We are discovering that these remote BLM Wilderness areas seem to have a reasonably-well maintained road along one side of them for electrical towers. It is along these roads that one is allowed to camp, since vehicles aren't allowed inside the wilderness areas. We had been told that a good spot in these mountains was in the Whipple Wash, so that is where we went. And it truly is a good spot. Quite beautiful, with mountains all around us that rival anything in Zion National Park, for example.

 

One small drawback is that this area seems to be popular with folks who like to ride those noisy little motor powered tricycles. They have four wheels, and not three, but they still look like tricycles to me. OHVs I think they are called. About twice a day a couple of groups of them will pass our spot, which isn't a large number, and is actually fine, of course. The problem is that too many of them then ride their tricycles illegally into the Wilderness area, instead of staying where they are legal, and despite the clear signs (and knowledge) that it is illegal.

At one time there had been a barrier from the road to the main wash into the Wilderness area, but it was intentionally destroyed by people wanting to illegally ride in the Wilderness.

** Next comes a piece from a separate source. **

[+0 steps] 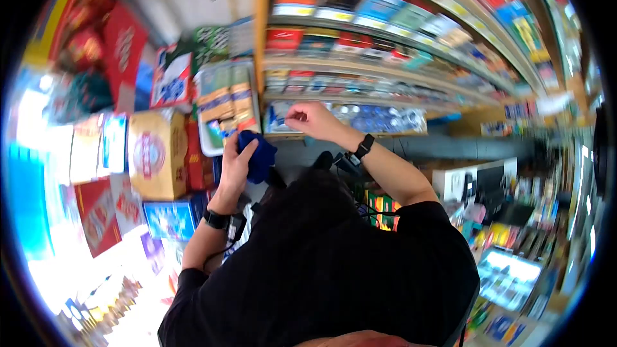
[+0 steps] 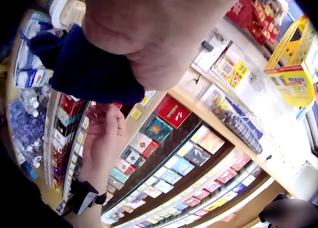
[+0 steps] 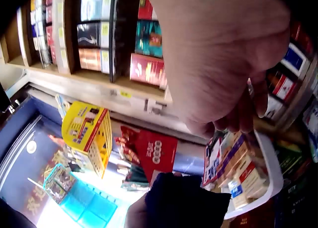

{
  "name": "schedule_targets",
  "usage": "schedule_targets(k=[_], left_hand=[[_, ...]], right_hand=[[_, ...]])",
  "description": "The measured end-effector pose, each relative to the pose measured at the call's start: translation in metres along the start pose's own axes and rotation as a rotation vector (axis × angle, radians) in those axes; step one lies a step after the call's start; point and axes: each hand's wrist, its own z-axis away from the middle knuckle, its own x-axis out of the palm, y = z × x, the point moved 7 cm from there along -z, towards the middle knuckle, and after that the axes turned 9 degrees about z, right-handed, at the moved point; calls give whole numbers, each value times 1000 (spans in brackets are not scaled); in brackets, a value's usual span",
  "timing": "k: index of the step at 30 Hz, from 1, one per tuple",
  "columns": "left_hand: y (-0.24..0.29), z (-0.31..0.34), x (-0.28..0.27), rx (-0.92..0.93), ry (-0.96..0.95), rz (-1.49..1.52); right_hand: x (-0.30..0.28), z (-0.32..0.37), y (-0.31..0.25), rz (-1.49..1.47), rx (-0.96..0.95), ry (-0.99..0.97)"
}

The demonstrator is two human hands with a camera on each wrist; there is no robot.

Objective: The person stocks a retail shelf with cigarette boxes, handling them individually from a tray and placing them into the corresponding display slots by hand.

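My left hand grips a bunched dark blue cloth in front of a white bin. In the left wrist view the cloth hangs below the palm, and in the right wrist view it is a dark bundle beside the same bin. My right hand is raised before the lower shelves, its fingers loosely curled with nothing seen in them. From the right wrist, the right hand shows its palm side, fingers bent downward near the bin of packets.
Shelves of small boxed packs rise in front, with bottles on the bottom row. A cardboard carton and several boxes stand at the left. A glass-topped case sits at the right, and a yellow basket lies beyond the shelf.
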Motion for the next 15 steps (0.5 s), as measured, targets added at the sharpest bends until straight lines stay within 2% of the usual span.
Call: schedule_targets(k=[3,8,15], left_hand=[[-8,-19,54,-55,-151,-71],[-40,-40,132,-105,-390,-181],[-87,-50,228,-237,-523,-225]], right_hand=[[-42,57,29,6,103,200],[-100,151,69,-27,369,420],[-188,258,119,-86,418,868]])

And the evidence of this illegal activity is obvious. These photos are of places clearly inside the Wilderness area, and clearly behind the sign that says that no vehicles of any type are allowed.

 

So, being the good do-be's that we are, we strung the wire and poles across the wash. At least anybody driving up that area would now have to drive over a barrier that was clearly put there to keep them out.

That didn't stop them, though. We observed riders just riding by the posts, and over the wire, and going merrily into the Wilderness. Like they own it.

Now, loyal follower of our blog (all three of you), you may be thinking that these are the noisy asses I am referring to in the title of this blog post, but they aren't. Although those who ride their loud, motorized tricycles in Wilderness areas are, of course, noisy and are asses.

But I'm actually talking about noisy asses.

Noisy donkeys. Noisy burros.

They are all over the place here. And are they ever NOISY in the middle of the night. They will come close to our camper, and all of a sudden do their braying thing. It is really startling when it is otherwise very quiet. Their braying isn't a nice sound. It is more like a out of tune trombone blast than a horse's whinny. Loud and grating.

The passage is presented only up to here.